Obviously most people aren’t thinking this far ahead, but even if you have the cash, sometimes it actually makes sense to take out a loan.
Here's where the "makes sense" becomes subjective. If your definition is absolute most cash value extracted, then yes.
However there's a certain mental cost that you don't escape by having to make sure you don't get screwed on the initial loan terms, have the cash for the pay the installments, make sure the payments get to the lender, follow up on any customer services issues that occur over the life of the loan, navigate any life events which can restrict or restrain your cash flow being able to make payments (like layoff or illness), possibly liquidate holdings to free up cash to make the payment, keep track of the cash you would have spent on the car in an external account earning the best return you can get (with varying interest rates or market conditions).
...or you can pay for the car outright one time, and never think about those things again for that car possible for a decade or more. Today's life is filled with many such mental burdens. The value in being able to simply never have this worry is very underrated in my opinion. This is one component to approach a care-free lifestyle while still maintaining your responsibilities and freedoms.
Newer cars actually run longer on average because of maturity of manufacturing processes and other things.
"Old Clunkers" like those Corollas from 97 or some shit are just what survived, the "Old Cars Only" people conveniently forget about the millions of 97 Corollas that died way too early
Car dealer has been begging me for my Tacoma since I bought it just pre-pandemic and with how low mileage it is.
I enjoy the calls, lol.
I bought my car at the end of 2018, and I get flyers in the mail maybe twice a month from the dealership trying to get me to "upgrade." Since I work from home I barely put miles on it.
I'm fortunate in that I have paid it off, and the flyer is like, "We see you have paid off your car loan, we can get you into a new car for $300/m!" Yeah no. That's not the deal they think it is.
Ngl, submersible private automobiles sound badass enough to actually convince me to get my license.
More than 24% of all trade-ins toward new vehicle purchases had negative equity, and 22% of those with negative equity owed more than $10,000. Two other contributing factors to the rise in this type of loan: many consumers are taking out longer-term loans for cars to reduce monthly payments and people are increasingly trading in their cars before it’s financially smart to do so.
Car dependency is a gift to the auto/oil cartels but a curse on the planet and its inhabitants.

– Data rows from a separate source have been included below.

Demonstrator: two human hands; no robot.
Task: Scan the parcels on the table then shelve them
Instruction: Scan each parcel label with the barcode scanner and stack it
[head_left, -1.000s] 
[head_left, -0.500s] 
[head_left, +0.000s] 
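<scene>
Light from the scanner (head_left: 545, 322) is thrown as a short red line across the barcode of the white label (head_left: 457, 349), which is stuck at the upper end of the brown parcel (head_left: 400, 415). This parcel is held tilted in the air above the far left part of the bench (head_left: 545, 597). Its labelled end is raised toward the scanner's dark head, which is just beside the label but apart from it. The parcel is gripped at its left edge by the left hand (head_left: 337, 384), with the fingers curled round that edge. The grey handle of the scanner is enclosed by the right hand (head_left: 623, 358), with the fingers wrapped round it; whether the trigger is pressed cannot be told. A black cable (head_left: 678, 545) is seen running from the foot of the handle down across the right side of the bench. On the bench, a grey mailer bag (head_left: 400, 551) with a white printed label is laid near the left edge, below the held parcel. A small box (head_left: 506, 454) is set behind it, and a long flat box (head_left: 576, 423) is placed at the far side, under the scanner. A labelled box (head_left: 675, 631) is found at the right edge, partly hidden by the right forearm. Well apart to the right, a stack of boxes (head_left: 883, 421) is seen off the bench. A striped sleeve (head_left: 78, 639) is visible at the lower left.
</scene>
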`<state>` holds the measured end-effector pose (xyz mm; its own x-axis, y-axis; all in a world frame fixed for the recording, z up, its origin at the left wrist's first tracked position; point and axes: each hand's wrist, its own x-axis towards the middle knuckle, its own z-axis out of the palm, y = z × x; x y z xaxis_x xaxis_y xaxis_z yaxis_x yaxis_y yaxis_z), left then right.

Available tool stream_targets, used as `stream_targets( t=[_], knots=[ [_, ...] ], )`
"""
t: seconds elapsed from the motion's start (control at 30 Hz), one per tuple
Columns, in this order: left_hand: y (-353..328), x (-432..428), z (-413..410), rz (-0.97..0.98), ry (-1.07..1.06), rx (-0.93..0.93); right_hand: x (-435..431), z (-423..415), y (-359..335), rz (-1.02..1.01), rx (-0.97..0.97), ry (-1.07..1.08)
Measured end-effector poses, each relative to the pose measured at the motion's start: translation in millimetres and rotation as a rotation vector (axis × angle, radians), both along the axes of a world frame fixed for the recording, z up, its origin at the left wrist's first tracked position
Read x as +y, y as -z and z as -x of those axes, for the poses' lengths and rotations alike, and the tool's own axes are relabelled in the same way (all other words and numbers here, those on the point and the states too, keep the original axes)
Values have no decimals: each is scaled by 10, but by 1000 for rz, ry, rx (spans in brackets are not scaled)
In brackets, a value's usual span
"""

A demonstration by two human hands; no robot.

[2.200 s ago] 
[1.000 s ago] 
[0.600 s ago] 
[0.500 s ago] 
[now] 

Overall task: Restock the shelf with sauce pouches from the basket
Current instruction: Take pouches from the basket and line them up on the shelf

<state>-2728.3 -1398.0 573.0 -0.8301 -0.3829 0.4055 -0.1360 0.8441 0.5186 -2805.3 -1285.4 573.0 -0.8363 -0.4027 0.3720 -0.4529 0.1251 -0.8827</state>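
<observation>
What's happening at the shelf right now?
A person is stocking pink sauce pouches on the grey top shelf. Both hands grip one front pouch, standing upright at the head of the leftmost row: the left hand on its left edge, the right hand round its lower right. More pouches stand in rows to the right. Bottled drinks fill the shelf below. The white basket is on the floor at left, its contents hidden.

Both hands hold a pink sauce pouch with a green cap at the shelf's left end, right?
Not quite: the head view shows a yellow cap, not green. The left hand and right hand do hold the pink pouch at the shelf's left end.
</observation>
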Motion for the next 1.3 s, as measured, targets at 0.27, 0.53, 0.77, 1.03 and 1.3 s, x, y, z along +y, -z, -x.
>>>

When you buy a junk brand it loses value very quickly. Too many people are buying things to look a certain part in society. They really can't afford it.

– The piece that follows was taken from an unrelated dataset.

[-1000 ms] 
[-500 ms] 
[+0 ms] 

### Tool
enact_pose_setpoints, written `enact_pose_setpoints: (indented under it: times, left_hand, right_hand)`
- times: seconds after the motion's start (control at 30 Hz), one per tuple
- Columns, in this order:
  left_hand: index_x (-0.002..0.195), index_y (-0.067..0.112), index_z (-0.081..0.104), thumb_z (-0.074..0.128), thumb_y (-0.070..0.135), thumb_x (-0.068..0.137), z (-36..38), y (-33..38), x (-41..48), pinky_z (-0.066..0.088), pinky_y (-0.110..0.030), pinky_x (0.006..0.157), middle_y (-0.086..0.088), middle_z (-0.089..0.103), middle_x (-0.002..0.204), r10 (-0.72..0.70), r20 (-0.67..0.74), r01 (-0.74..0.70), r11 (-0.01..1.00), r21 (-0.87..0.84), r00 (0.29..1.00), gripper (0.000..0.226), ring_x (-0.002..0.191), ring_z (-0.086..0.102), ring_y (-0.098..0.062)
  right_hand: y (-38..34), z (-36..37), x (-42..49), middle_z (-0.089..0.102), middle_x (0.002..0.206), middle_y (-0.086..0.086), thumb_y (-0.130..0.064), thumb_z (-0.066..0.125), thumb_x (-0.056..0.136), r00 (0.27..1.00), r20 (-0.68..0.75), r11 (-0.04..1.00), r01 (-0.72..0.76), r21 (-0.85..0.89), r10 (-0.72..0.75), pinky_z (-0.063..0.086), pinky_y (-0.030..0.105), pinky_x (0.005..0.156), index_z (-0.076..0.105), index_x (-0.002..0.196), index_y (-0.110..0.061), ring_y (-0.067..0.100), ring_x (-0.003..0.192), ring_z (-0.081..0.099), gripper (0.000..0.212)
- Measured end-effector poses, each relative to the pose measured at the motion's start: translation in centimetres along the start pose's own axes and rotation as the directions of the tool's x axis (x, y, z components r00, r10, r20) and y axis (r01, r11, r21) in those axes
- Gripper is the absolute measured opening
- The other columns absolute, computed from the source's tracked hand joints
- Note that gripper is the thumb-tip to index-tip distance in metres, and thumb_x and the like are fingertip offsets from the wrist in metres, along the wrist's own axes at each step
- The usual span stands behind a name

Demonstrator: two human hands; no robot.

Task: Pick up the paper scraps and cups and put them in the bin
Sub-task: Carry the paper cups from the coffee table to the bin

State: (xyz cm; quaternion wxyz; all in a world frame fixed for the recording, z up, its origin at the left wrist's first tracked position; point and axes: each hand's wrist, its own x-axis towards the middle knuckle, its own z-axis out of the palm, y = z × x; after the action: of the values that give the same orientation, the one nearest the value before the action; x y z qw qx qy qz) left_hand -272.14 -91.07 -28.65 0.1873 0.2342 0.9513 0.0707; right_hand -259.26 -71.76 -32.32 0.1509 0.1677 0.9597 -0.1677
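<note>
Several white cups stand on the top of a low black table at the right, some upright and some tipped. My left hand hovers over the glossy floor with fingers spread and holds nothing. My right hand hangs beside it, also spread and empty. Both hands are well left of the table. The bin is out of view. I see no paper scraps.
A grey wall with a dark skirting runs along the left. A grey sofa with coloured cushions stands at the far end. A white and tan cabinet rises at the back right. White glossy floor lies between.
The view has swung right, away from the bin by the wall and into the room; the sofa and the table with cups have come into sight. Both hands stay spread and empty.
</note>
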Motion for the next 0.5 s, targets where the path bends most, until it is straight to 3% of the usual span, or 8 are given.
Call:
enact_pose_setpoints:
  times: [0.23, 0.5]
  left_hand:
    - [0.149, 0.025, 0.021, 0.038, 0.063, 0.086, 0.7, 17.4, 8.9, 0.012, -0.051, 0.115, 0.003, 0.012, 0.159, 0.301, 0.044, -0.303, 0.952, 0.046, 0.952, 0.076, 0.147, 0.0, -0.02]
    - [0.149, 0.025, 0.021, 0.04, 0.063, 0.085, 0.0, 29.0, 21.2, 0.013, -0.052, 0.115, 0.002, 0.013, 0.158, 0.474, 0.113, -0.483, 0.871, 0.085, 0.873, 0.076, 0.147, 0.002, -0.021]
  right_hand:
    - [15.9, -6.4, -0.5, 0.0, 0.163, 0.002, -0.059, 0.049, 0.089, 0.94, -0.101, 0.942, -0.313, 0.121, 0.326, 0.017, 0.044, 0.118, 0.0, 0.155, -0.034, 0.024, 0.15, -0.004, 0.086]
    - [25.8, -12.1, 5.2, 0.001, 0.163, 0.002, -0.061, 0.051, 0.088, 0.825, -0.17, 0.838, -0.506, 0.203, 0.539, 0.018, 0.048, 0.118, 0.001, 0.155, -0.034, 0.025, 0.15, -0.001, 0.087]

the country was designed to require cars.
then car manufacturers quit making affordable vehicles to cater to the rich. Meanwhile the government forbid cheap foreign EVs to protect US car makers behavior.
Quit blaming people for needing what the culture requires.

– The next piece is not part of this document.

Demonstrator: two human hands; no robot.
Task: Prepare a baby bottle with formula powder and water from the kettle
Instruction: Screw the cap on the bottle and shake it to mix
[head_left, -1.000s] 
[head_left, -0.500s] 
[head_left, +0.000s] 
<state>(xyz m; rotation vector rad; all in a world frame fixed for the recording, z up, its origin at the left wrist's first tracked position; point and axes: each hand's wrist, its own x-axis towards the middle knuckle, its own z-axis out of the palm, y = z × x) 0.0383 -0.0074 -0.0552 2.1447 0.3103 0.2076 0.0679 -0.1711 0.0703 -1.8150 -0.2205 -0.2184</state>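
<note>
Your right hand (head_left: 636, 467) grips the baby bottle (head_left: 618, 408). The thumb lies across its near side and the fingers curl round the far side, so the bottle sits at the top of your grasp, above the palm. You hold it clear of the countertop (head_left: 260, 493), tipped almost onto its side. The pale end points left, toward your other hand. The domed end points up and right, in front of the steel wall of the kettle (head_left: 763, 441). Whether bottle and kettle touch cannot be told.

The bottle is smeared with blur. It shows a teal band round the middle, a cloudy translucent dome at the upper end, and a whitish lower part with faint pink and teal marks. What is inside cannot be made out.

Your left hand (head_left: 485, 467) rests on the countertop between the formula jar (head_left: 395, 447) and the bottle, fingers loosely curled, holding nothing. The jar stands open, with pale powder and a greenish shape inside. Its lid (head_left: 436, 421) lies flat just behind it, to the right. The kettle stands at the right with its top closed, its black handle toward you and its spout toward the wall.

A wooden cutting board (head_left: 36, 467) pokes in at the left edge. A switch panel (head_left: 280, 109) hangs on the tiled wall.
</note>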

Doesn't matter the brand, cars traditionally don't appreciate in value. Wisdom always was that it starts to lose value as soon as you drive it off the lot, because of the wear it takes through regular use. Then the pandemic hit, and a shortage of new cars, which drove up the used car (AND new car) market. It's all madness IMO, but people with the power to do so (corpos and private individuals alike) are trying to hang on to that bubble for dear life.
When cars that should cost $20-30,000 now cost $40-60,000, that'll happen.
That'll happen as long as people keep buying them.
It's less the demand and more the greed of car companies and the shittiness of the products.
That'll happen when the Federal Reserve prints more money and devalues the currency every year.